Friday, December 13, 2013

Subversive holiday readings about PISA testing - time for a new persective?


Merry Christmas to you all.

Educational Readings  By Allan Alach

The New Zealand school year is coming to an end, and teachers are looking forward to a well deserved rest. In line with this I will be taking a break from educational issues until the end of January.


Have a great Christmas and New Year. Make sure you put your energies and time into the most important things - yourself, your family and your friends, and forget about GERM and all that this entails!

I welcome suggested articles, so if you come across a gem, email it to me at allan.alach@ihug.co.nz.

This week’s homework!

Educational Measurement

‘Educational measurement doesn't work and shouldn't be called measurement. The reductionism and worship of quantification in our society is twisting education as a mantra of "improving scores" drives every decision in the schools. We should make decisions about education based on what makes sense, not merely on what improves test scores.’


Theory of Mind: Why Art Evokes Empathy

An explanation of why art should be an integral part of life.

‘We have a sense of empathy with works of art.  If we see gestures in a portrait, we
actually almost simulate those gestures in our mind.  We often implicitly act as if we are moving our arms in response empathically to what we see in the painting.’


Who Says Math Has to Be Boring?

Explore maths of a bridge
‘The system is alienating and is leaving behind millions of other students, almost all of whom could benefit from real-world problem solving rather than traditional drills.’


Why the United States Is Destroying Its Education System

Or why are other countries following the USA in destroying their own education systems?

Standardisation
A nation that destroys its systems of education, degrades its public information, guts its public libraries and turns its airwaves into vehicles for cheap, mindless amusement becomes deaf, dumb and blind. It prizes test scores above critical thinking and literacy. It celebrates rote vocational training and the singular, amoral skill of making money. It churns out stunted human products, lacking the capacity and vocabulary to challenge the assumptions and structures of the corporate state. It funnels them into a caste system of drones and systems managers. It transforms a democratic state into a feudal system of corporate masters and serfs.

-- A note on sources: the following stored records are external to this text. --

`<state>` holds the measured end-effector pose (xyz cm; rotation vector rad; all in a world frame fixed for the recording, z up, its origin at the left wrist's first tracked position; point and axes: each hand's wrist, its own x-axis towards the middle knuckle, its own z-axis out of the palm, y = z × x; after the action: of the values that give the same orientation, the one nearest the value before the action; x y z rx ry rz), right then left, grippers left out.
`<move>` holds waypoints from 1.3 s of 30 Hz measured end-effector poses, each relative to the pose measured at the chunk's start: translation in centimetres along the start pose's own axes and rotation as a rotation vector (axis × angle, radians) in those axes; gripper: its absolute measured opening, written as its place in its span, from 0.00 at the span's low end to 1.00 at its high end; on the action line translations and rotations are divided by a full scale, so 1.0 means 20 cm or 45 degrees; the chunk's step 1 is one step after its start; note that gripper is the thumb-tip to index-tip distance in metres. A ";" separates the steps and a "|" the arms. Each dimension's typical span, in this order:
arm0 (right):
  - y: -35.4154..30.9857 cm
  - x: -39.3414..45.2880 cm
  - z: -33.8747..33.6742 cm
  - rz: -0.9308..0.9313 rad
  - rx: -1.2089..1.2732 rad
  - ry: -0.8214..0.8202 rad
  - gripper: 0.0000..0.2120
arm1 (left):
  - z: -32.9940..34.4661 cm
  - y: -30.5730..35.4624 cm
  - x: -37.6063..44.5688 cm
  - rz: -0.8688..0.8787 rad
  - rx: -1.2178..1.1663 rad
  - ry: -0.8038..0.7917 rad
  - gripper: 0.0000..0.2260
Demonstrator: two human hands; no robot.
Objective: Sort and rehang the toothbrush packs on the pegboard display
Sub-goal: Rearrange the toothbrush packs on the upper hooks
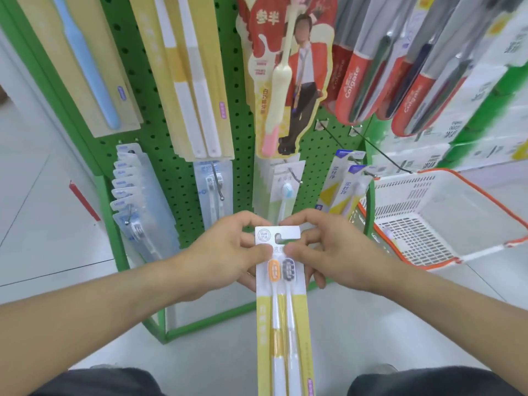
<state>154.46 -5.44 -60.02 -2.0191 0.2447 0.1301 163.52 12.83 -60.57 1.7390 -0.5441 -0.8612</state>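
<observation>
Two hands meet on one pack [281, 310] in front of the green pegboard [171, 155], near its lower edge. Your left hand [228, 252] pinches the pack's white header from the left, thumb on the front beside the hang slot, fingers curled behind. Your right hand [331, 252] grips it from the right in the same way. The pack hangs down between your forearms toward the bottom of the view; it holds two brushes side by side, one with an orange head, one with a dark head, on a yellow and white card.

Along the board's lower row, a stack of pale blue packs [137, 201] hangs at the left edge, then a clear pack [213, 184] on a hook, a white pack [285, 190] just above your hands, and blue and yellow packs [345, 184] toward the right edge. Higher up hang long yellow packs [194, 81], a red figure-shaped pack [288, 75], and red Colgate packs [380, 67] at the upper right. A white basket [445, 218] with an orange rim sits right of the board, seemingly on the floor.
</observation>
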 end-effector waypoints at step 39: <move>0.01 0.06 0.00 -0.116 0.077 0.192 0.26 | 0.01 -0.03 0.03 -0.073 0.219 -0.093 0.14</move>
<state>155.68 -5.74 -60.39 -1.9781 0.2482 -0.0860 163.66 12.40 -61.26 1.8926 -0.6355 -0.9441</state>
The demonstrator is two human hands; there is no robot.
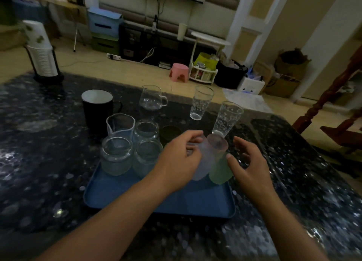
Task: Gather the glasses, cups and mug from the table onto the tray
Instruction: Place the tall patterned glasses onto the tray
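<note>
Our left hand (pixel 176 162) curls around the frosted cup (pixel 202 162) on the blue tray (pixel 121 190); our right hand (pixel 248 166), fingers loosely spread, touches the green cup (pixel 219 170).

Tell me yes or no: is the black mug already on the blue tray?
No. The black mug stands on the dark table, beyond the far edge of the blue tray.
</note>
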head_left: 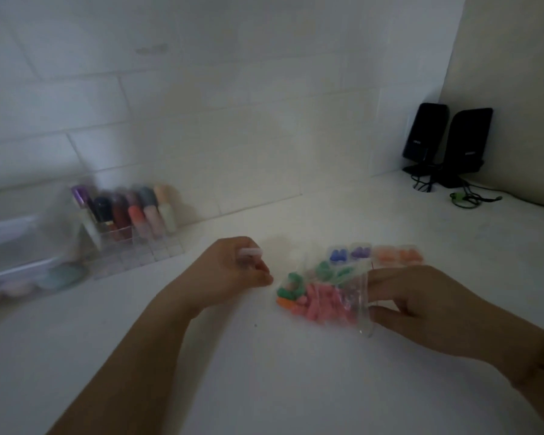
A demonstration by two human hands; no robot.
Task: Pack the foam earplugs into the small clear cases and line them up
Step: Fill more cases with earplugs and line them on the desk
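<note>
Right hand (pixel 421 306) fingers curled, gripping one clear bag (pixel 336 301) of earplugs (pixel 314 304) lying sideways; just beyond those fingertips, four filled cases (pixel 374 255) in a row; left hand (pixel 233 271) pinching one blurred clear case (pixel 250 254).

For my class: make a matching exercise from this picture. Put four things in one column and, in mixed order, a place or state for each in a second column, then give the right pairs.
Things
1. clear bag of earplugs
2. small clear case
3. row of filled cases
4. black speakers

Places or states
A. standing in the far right corner, by the wall
B. held at its end by the right hand
C. gripped in the left hand
D. lying on the counter just beyond the bag

Pairs: 1-B, 2-C, 3-D, 4-A
</note>
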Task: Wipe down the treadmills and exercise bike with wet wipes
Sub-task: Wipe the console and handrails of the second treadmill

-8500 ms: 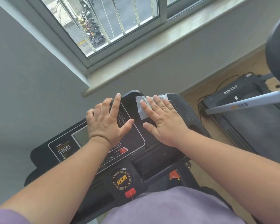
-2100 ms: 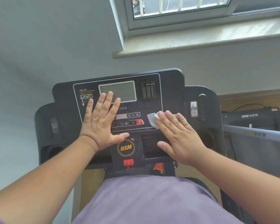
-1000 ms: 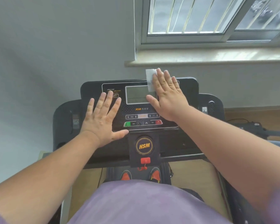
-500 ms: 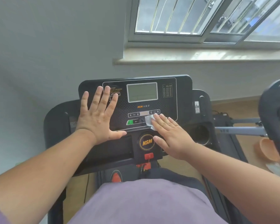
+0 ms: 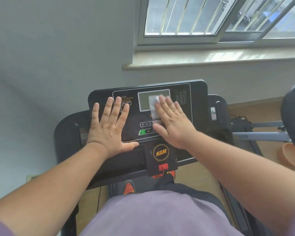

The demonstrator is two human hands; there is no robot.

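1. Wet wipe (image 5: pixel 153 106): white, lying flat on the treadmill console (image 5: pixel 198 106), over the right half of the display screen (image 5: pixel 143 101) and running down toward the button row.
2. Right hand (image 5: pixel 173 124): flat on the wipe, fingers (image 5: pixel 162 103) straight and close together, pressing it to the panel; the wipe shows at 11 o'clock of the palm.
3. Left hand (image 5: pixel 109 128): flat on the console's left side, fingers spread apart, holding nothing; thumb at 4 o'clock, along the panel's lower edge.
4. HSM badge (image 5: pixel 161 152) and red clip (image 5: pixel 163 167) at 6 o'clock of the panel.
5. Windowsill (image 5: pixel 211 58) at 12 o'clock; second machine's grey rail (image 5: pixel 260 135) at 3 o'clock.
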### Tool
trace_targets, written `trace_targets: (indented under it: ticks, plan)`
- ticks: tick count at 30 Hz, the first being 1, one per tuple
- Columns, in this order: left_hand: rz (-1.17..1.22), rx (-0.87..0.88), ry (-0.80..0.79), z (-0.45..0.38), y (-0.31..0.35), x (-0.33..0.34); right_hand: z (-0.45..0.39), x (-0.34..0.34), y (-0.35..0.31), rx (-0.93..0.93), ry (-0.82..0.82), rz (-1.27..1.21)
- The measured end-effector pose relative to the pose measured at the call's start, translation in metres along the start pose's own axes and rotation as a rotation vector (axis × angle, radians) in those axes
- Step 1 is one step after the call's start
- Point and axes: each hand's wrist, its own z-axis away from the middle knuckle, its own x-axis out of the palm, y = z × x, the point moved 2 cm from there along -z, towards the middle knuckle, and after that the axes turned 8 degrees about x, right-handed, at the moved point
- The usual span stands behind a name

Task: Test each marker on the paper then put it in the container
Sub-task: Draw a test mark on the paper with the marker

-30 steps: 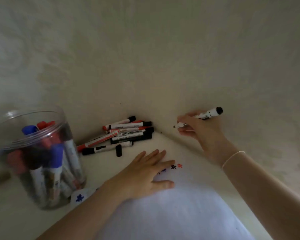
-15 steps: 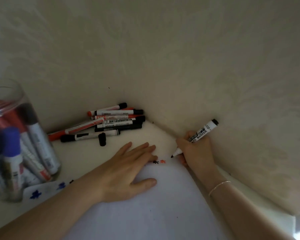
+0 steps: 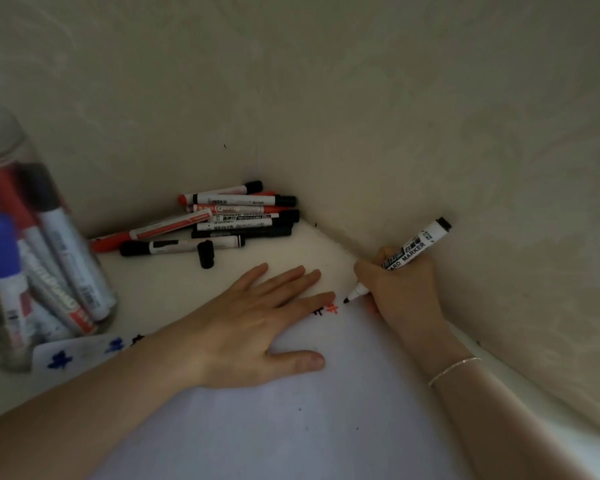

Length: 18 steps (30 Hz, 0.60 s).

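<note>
Pinching a marker [image 3: 414, 252], our right hand [image 3: 400, 294] sits against the wall [image 3: 430, 150], tip at the paper [image 3: 291, 427] edge. Our left hand [image 3: 257, 327] lies spread flat on it. Beyond lie markers [image 3: 222, 220] and a cap [image 3: 205, 253]; left, the container [image 3: 32, 254].

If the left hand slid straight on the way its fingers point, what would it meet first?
Probably the wall near the corner: the left hand points up-right across bare table, passing right of the loose markers. Depth is uncertain.

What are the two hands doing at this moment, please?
Left hand: open, flat on the paper.
Right hand: holding the black marker, uncapped.
</note>
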Motion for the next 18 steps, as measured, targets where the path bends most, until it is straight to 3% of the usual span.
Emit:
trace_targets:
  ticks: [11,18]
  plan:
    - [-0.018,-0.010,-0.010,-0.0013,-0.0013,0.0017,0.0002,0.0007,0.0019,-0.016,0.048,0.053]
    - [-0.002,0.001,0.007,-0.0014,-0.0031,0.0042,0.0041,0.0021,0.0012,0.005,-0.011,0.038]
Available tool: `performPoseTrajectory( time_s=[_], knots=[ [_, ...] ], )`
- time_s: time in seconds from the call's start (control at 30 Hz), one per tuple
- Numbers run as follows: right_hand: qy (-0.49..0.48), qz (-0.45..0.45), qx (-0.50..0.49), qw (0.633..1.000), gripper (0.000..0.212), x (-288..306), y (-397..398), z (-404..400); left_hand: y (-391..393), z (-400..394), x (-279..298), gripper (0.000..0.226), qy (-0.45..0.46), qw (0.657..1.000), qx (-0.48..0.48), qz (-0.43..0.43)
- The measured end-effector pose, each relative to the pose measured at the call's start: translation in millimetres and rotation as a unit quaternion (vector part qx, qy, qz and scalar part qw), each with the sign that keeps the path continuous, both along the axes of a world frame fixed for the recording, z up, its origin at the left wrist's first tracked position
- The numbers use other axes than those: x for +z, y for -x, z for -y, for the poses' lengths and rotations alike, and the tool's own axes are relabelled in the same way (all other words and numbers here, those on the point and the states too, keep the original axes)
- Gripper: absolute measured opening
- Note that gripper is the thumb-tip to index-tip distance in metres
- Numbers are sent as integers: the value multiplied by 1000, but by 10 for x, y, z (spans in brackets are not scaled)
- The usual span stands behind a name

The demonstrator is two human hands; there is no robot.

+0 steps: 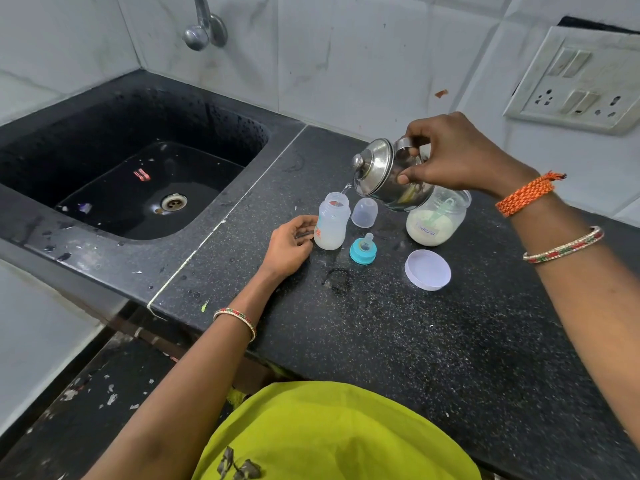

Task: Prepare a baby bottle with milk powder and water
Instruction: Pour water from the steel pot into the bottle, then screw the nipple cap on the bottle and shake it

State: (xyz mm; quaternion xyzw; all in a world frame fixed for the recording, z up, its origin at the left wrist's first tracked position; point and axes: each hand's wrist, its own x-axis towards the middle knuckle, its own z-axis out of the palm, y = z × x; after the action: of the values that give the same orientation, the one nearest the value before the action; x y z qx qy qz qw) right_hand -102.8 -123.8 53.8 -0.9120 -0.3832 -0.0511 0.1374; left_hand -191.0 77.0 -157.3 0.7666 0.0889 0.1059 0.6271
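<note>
An open baby bottle (pixel 331 221) with whitish liquid at its bottom stands on the black counter (pixel 398 323). My left hand (pixel 290 244) rests beside it, curled fingers touching its lower left side. My right hand (pixel 460 157) grips the handle of a small steel kettle (pixel 384 176), tilted left, and a thin stream of water runs from its spout into the bottle's mouth. Behind the kettle stands an open formula jar (pixel 434 223) with a scoop inside. The teal nipple ring (pixel 363 250), clear bottle cap (pixel 364 212) and white jar lid (pixel 427 270) lie nearby.
A wet black sink (pixel 131 174) lies to the left, with a tap (pixel 204 27) on the tiled wall. A switch and socket panel (pixel 578 81) is on the right wall. A wet ring mark (pixel 337 280) shows on the counter.
</note>
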Motion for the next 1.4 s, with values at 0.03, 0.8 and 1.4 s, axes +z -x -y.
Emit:
performPoseTrajectory(
  time_s=[0.03,0.8,1.4],
  knots=[
    [-11,-13,0,1000,30,-17,-9,15,0,-1,-1,50,0,1000,0,1],
    [-482,-306,-90,816,32,-432,-837,297,-1287,228,1501,15,80,991,-68,89],
    [-193,-285,-217,913,33,-1171,-2642,-85,-3134,120,615,20,231,964,72,-112]
  ],
)
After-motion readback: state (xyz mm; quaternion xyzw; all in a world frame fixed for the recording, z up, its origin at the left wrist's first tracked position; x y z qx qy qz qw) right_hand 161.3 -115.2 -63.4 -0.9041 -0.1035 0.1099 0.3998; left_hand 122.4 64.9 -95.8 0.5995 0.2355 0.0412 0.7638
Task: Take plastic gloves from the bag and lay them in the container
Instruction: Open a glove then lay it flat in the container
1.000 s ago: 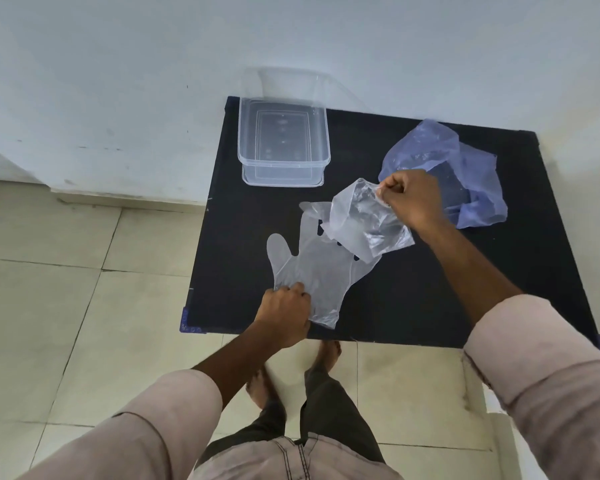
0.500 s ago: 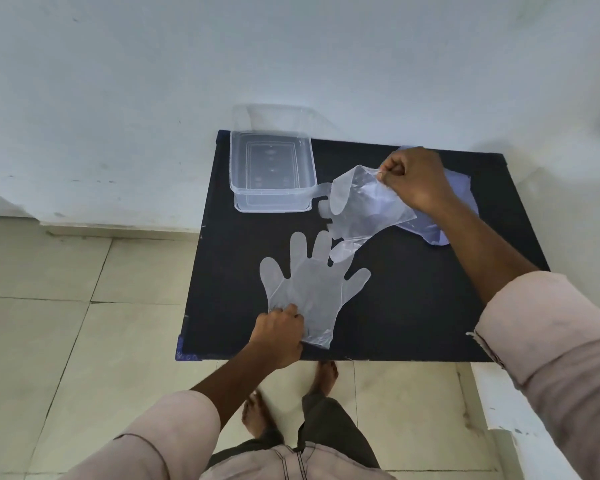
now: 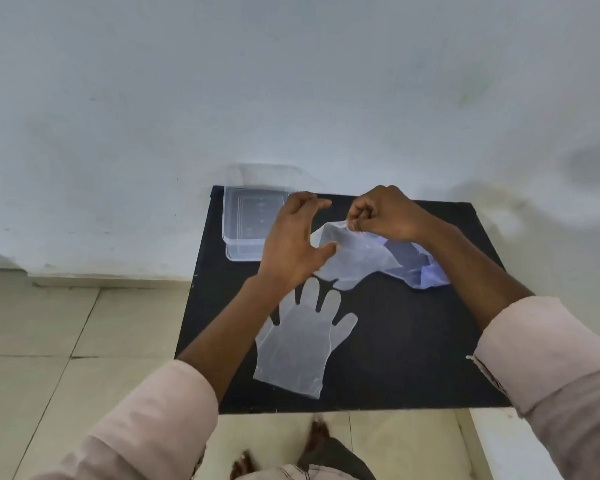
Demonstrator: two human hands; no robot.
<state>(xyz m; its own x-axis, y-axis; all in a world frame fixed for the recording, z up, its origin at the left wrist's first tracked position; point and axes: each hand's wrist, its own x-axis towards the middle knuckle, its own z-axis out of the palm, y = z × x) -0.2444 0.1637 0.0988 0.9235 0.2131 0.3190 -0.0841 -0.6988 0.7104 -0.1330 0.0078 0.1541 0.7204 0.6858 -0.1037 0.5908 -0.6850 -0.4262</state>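
1. Pale wall and tiled floor framed a black counter (image 3: 413, 358).
2. On it lay a clear container (image 3: 245, 216), empty, and a bluish bag (image 3: 420, 268).
3. One glove (image 3: 302, 344) lay flat, fingers toward the wall.
4. Right hand (image 3: 381, 213) pinched a second glove (image 3: 354, 258); left hand (image 3: 291, 240) hovered, released.
5. Thin film could cling and slip.

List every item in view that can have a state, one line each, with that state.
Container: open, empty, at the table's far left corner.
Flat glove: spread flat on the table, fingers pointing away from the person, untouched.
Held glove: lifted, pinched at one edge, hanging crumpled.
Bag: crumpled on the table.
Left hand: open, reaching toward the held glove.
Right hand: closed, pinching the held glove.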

Even When Test Scores Go Up, Some Cognitive Abilities Don't

‘...schools whose students have the highest gains on test scores do not produce similar gains in "fluid intelligence" -- the ability to analyze abstract problems and think logically -- according to a new study from MIT neuroscientists working with education researchers at Harvard University and Brown University.’


More on PISA

The PISA 2012 scores show the failure of 'market based' education reform.

Pasi Sahlberg - do I need to write anything else?

PISA consumers should note that not every high-scoring school system is successful. A school system is "successful" if it performs above the OECD average in mathematics, reading literacy and science, and if students' socio-economic status has a weaker-than-average impact on students' learning outcomes. The most successful education systems in the OECD are Korea, Japan, Finland, Canada and Estonia.My personal takeaway from the PISA 2012 study is how it proves that fashionable Global Educational Reform Movement (GERM) is built on wrong premises.’


The Pitfall of PISA Envy

Recognizing people or nations for doing the right thing for the wrong reasons can be misleading and ultimately unsustainable. PISA's rankings on their own are useless. The real lessons from PISA are found from researching how each nation achieved their results and then assessing their methods via ethical criteria that is independent of their results.’


Among the Many Things Wrong With International Achievement Comparisons

‘My attention was drawn to the section on “misinterpreting international test scores,” since I have long felt that these international assessments are a mess of uninterpretable numbers providing a full-employment program for psychometricians, statisticians, and journalists.’


Education rankings “flawed”

But as Pisa’s influence has grown, so has the attention it gets from academics. And 13 years in – with a towering stack of policy and reforms and reputations at stake – some who have examined Pisa closely are adamant that the whole thing is built on swampy statistical ground. Many believe there are problems with the way data is collected and analysed. These problems go so deep and matter so much, some say, that we should ignore the rankings completely – and certainly stop using them to drive changes to the way we teach our children.’


The leaning tower of PISA?

‘The assumption that questions are equally difficult for people in different countries is fundamental in the OECD's analysis of the results and this, according to Spiegelhalter is a major flaw.’


Dr. Christopher Tienken Explains PISA and Real Education Beyond PISA

Not only are PISA results influenced by experiences “in the home and beyond”, but there is a sizeable relationship between the level of child poverty in a country and PISA results. Poverty explains up to 46% of the PISA scores in OECD countries.’


From Bruce Hammonds ‘Oldies but Goodies’ blogs from the past.

The learning brain

Abused by schooling!!
‘Although the structure and how the brain works are interesting to learn about what is more important is to consider how we can create the conditions, or the environment, to ensure we develop all the potential that lies within each individual brain.’